▼

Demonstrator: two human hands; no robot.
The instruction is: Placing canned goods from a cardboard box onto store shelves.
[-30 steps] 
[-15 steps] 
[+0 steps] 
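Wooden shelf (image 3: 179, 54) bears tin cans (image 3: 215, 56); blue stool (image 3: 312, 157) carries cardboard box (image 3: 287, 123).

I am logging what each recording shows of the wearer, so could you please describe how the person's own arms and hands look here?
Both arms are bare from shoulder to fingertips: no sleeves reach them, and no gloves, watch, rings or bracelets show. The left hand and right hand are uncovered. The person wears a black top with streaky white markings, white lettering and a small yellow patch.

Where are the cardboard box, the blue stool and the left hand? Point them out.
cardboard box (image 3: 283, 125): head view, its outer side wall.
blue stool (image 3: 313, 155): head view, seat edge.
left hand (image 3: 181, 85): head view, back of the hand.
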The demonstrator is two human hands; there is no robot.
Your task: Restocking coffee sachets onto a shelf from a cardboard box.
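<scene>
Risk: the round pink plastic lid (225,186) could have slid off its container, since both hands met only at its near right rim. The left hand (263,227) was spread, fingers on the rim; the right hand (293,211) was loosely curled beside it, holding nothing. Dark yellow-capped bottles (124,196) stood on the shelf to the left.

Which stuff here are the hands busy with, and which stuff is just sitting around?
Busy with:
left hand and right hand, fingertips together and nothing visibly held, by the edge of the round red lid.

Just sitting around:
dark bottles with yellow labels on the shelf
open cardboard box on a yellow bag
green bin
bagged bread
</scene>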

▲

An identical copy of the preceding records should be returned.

**ANSWER SPACE**:
Demonstrator: two human hands; no robot.
The instruction is: Placing canned goods from a cardboard box onto store shelves.
[-30 steps] 
[-15 steps] 
[+0 steps] 
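Wooden shelf (image 3: 179, 54) bears tin cans (image 3: 215, 56); blue stool (image 3: 312, 157) carries cardboard box (image 3: 287, 123).

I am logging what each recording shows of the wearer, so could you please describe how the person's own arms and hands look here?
Both arms are bare from shoulder to fingertips: no sleeves reach them, and no gloves, watch, rings or bracelets show. The left hand and right hand are uncovered. The person wears a black top with streaky white markings, white lettering and a small yellow patch.

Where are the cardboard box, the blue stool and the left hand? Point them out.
cardboard box (image 3: 283, 125): head view, its outer side wall.
blue stool (image 3: 313, 155): head view, seat edge.
left hand (image 3: 181, 85): head view, back of the hand.
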The demonstrator is two human hands; there is no robot.
Your task: Restocking coffee sachets onto a shelf from a cardboard box.
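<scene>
Risk: the round pink plastic lid (225,186) could have slid off its container, since both hands met only at its near right rim. The left hand (263,227) was spread, fingers on the rim; the right hand (293,211) was loosely curled beside it, holding nothing. Dark yellow-capped bottles (124,196) stood on the shelf to the left.

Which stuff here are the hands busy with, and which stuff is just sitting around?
Busy with:
left hand and right hand, fingertips together and nothing visibly held, by the edge of the round red lid.

Just sitting around:
dark bottles with yellow labels on the shelf
open cardboard box on a yellow bag
green bin
bagged bread
</scene>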

This response contains the complete answer.